Guards recognized Dimitri immediately despite his merchant clothing and waved him through without comment. Jani’s concerns about reputation were unfounded. Everyone who mattered knew who he was regardless of how he dressed.
"Champion Stein," one of the senior administrators greeted as they entered. "The intelligence briefing is in Conference Chamber Three. Senator Markus is already waiting."
"Wonderful." Dimitri didn’t change pace or acknowledge the administrator’s barely-concealed disapproval of his clothing. "Jani, I’ll need the latest reports on Valdris operative movements compiled after this meeting."
"Already prepared, sir."
"Good. Also, put together a dossier on current first-year students at Sparkshire Academy. Focus on outpost recruits and non-noble students showing exceptional capability."

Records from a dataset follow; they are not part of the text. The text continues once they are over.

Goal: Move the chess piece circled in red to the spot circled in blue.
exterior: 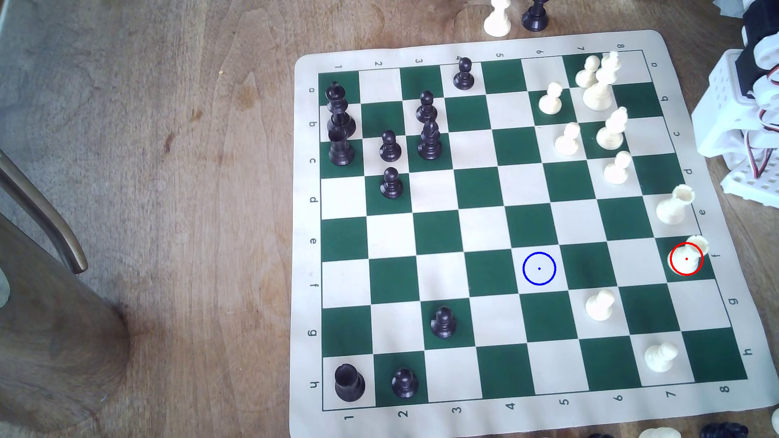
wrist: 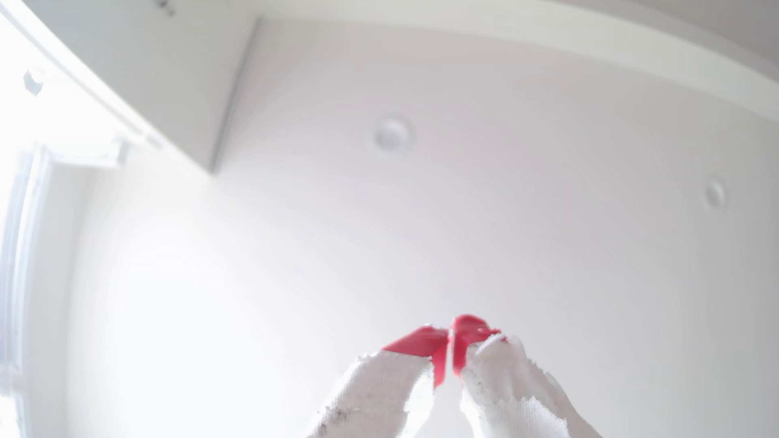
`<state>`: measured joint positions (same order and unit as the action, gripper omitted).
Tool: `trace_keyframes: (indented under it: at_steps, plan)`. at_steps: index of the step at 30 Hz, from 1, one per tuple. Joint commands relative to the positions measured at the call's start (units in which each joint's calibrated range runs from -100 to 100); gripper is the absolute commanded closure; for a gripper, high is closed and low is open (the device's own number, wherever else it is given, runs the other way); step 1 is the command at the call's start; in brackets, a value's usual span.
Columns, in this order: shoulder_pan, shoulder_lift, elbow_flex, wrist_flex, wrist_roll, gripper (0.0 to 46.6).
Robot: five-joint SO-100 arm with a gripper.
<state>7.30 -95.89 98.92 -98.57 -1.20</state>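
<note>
Pincer: gripper (wrist: 450,337) closed, red tips pressed together with nothing between them, aimed up at a white ceiling in the wrist view.
Arm: white arm (exterior: 742,126) folded up at the right edge of the exterior view, off the chessboard (exterior: 699,59), well away from the pieces.
Target piece: cream rook (exterior: 687,257) ringed in red, upright on a dark green square at the board's right edge, right of frame centre.
Spot: cream square with a blue ring (exterior: 539,268), lower middle of the board, bare, three squares to the exterior view's left of the rook.
Cream rooks: two, the second rook (exterior: 674,205) just above the ringed one.
Count on board: ten cream, ten black by my reading; the black cluster at upper left overlaps.
</note>
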Motion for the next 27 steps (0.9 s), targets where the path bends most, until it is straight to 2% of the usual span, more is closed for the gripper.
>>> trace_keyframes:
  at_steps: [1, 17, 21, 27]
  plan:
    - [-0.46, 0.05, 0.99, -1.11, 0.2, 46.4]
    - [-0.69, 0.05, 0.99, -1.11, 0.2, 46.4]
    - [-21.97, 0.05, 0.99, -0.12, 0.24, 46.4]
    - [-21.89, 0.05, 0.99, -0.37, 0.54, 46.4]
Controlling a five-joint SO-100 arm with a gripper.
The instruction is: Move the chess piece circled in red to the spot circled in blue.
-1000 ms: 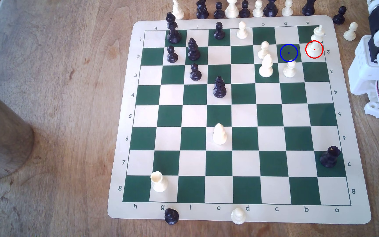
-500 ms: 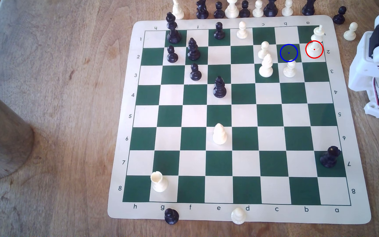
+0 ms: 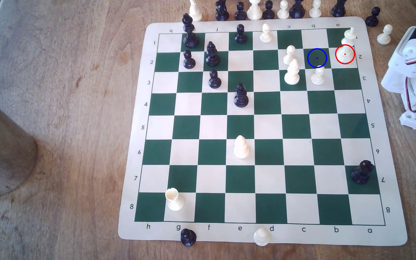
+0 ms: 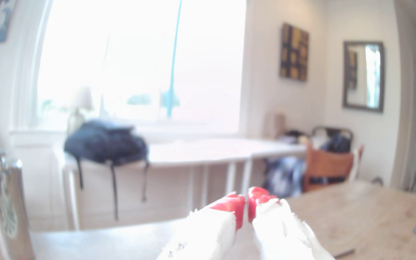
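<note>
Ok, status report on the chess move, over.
Gripper shut, empty, aimed across the room. King upright on its red-ringed square, untouched. Blue-ringed square vacant; cream pawn stands on the adjacent square nearer the camera.

- king (image 3: 346, 48): cream-white, tall, small cross on top, wide round base. Upright, base inside the red ring on a cream square in row 2, last file at the exterior view's right, by the board's far corner. Nothing touching it.
- blue-ringed square (image 3: 317, 58): dark green, thin blue ring with centre dot, directly beside the king's square toward the exterior view's left, same row. Unoccupied; a cream pawn's head overlaps the ring's near edge.
</note>
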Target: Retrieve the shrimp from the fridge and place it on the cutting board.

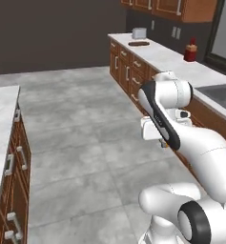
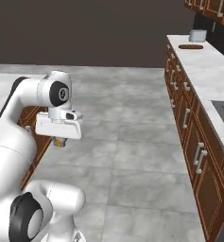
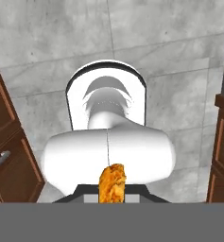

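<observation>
An orange shrimp (image 3: 112,183) stands pinched at the bottom of the hand view, with my own white base and the grey floor below it. My gripper (image 2: 60,141) hangs under the white hand, pointing down, shut on the shrimp (image 2: 59,142). The hand is high over the floor, between the two cabinet runs. The cutting board (image 1: 138,44), a dark brown oval slab, lies far off on the right-hand counter, beside a toaster (image 1: 139,33). In the right base view the cutting board (image 2: 191,47) sits at the counter's far end. The fridge is out of view.
The long marble counter (image 2: 203,75) with wooden drawers runs along the right, with a sink (image 1: 220,94) and a red bottle (image 1: 190,50). An island counter (image 1: 0,119) stands at the left. A wide grey tiled floor (image 1: 81,124) lies between them.
</observation>
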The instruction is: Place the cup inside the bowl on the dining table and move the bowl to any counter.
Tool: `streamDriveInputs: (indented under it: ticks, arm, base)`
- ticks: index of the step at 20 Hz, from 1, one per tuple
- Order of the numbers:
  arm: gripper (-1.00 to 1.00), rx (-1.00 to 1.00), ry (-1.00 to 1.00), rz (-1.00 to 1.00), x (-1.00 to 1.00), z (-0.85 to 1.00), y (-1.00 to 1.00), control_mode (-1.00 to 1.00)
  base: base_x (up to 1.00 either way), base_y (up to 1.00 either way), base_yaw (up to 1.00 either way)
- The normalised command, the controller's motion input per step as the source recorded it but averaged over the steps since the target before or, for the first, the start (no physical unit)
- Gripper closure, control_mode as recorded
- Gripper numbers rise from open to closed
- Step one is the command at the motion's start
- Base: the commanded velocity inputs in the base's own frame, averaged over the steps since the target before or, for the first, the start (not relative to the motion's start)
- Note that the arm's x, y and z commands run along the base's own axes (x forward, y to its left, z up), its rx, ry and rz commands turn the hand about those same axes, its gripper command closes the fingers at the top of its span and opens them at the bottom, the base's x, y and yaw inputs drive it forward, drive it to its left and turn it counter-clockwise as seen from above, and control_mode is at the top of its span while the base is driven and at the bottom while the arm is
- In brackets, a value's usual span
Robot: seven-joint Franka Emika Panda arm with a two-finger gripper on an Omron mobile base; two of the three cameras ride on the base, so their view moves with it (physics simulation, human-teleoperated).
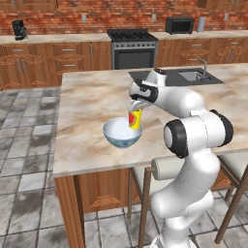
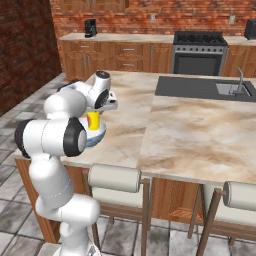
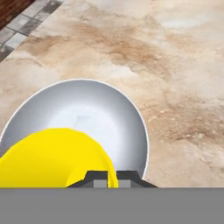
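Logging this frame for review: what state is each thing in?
Cup: held upright over the bowl's edge, not released.
Bowl: upright on the table, nothing resting in it.
Gripper: shut on the cup.
Table: bears the bowl.

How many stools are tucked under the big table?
2, seen from the right base view: one stool beside the robot's body, another toward the table's right end. More could be hidden beyond the picture's edge.
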Motion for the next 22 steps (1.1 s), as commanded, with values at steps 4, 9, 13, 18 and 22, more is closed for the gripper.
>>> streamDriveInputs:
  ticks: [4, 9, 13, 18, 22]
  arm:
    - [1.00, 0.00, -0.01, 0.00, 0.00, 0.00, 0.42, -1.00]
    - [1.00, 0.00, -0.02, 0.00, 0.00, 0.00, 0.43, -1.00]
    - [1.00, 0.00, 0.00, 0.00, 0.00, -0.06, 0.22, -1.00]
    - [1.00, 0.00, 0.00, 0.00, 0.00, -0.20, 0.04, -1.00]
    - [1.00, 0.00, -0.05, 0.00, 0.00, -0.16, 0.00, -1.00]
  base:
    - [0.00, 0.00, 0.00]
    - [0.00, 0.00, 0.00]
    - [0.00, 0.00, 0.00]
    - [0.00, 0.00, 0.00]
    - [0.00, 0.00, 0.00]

Jani blinked. "Sir? That’s... an unusual request. Why would you need—"
"Humor me."
"Of course, sir."
Dimitri smiled slightly as they climbed the Senate building’s grand staircase.
He’d just given a rare combat core to his descendant. Might as well keep track of how she developed.
Besides, his instincts about the coming conflict suggested that exceptional individuals outside traditional power structures might be more important than anyone currently realized.
The Senate would learn that eventually.
Until then, Dimitri would watch.
It wasn’t much. But it was something.
And right now, every small advantage mattered.
The war was coming and he more than anyone else could feel it in his blood.